§ 35. Mr. H. Hyndasked the Minister of Health what procedure should be followed by men returning to civilian life after military service and by children born within the last five years, who have no national registration numbers, and by other people who have forgotten their national registration numbers, when they are asked to produce those numbers for National Health Service purposes.
§ Miss Hornsby-SmithService men on release, and infants when birth is registered, are automatically issued with National Health Service numbers. People who have forgotten their National Health Service number should communicate with their local executive council.
§ Mr. HyndI am not asking about National Health Service numbers. I am asking about the national registration numbers which are asked for when application is made for service under the National Health Scheme. Is it not ridiculous that people should still be asked for the national registration numbers, which most of them do not know? Does the hon. Lady know her own national registration number?
§ Miss Hornsby-SmithCMBR 53/1. I think the hon. Gentleman will recognise that no sizeable registration scheme with so many people bearing the same name could possibly be carried out without some method using numbers. In the case of the National Health Service, it was obviously the better solution to take the national registration numbers, which were available and were known to most people, who had borne them for 10 years, rather than institute an entirely new Health Service scheme.
§ Mr. HyndAs the hon. Lady shows by her reply to my supplementary question that she understood the Question, why should she have given an evasive reply?
§ Miss Hornsby-SmithNonsense. The hon. Member has asked me about men returning to civilian life, and I have stated that on release they are told, and reminded in their discharge papers, what their Health Service number is.
§ Mr. LindgrenWill the hon. Lady say what will happen to the people who took Tory advice to destroy their national registration cards?
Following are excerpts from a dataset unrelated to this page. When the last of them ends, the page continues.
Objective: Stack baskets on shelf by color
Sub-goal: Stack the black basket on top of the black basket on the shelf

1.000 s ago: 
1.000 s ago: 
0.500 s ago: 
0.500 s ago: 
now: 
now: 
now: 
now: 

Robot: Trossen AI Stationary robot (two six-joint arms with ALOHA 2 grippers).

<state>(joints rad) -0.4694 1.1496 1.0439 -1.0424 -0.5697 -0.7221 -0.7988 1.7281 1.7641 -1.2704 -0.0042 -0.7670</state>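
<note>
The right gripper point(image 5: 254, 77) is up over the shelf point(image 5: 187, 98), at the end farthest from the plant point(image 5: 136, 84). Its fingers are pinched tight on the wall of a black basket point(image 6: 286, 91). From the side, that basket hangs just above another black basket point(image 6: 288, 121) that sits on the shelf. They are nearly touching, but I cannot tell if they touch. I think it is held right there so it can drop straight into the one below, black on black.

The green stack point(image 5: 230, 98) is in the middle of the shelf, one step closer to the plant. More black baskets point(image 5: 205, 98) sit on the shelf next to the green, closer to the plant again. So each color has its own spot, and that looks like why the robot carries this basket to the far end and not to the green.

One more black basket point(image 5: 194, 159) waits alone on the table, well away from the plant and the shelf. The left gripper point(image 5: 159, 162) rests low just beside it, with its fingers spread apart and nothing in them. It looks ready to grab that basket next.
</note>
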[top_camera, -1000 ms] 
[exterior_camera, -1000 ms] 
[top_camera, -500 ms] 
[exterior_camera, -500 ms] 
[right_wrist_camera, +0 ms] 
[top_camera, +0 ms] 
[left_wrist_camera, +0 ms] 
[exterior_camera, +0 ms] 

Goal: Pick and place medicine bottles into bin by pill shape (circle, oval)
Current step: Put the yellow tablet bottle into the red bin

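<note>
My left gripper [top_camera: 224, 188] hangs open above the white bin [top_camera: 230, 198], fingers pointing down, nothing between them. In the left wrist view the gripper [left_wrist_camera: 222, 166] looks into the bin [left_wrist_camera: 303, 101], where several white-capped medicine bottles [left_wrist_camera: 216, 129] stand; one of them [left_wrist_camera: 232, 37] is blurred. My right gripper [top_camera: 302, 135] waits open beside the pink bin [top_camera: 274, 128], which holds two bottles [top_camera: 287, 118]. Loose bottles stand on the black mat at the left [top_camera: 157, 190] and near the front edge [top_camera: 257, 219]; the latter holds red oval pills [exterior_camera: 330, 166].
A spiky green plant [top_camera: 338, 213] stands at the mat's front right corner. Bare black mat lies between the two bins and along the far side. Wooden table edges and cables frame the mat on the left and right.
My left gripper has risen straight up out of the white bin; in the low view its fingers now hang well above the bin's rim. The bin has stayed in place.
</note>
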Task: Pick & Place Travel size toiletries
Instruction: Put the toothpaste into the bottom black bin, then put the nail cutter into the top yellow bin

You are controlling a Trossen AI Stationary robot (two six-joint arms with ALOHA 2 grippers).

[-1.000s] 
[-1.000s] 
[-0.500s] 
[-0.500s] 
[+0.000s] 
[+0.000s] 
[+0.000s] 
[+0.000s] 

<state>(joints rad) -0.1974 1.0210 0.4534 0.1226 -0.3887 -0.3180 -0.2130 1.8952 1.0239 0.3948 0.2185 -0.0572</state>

§ Miss Hornsby-SmithIf the hon. Gentleman will cast his mind back, he will remember that my right hon. Friend the Leader of the House most emphatically in this House enjoined people when the national identity card system came to an end that the numbers would apply to the National Health Service.
§ Mr. H. MorrisonCan the hon. Lady really deal with this? Was it not the case that the country was given the impression that it was a great act of virtue on the part of the Government to abolish the national registration numbers, that it was, so to speak, an act of setting the people free, but is it not the case now that we are told that people should not have been set free and that they should remember their registration numbers? Are they not now landed with two numbers, the registration number and the National Health number, and will they not get into a state of confusion?
§ Miss Hornsby-SmithThe right hon. Gentleman—it is unusual for him, I must confess—is more than ever confused about this matter. It was due to the practical application of common sense by this Government that, instead of instituting a new series of registration numbers for the National Health Service, we applied the national registration numbers.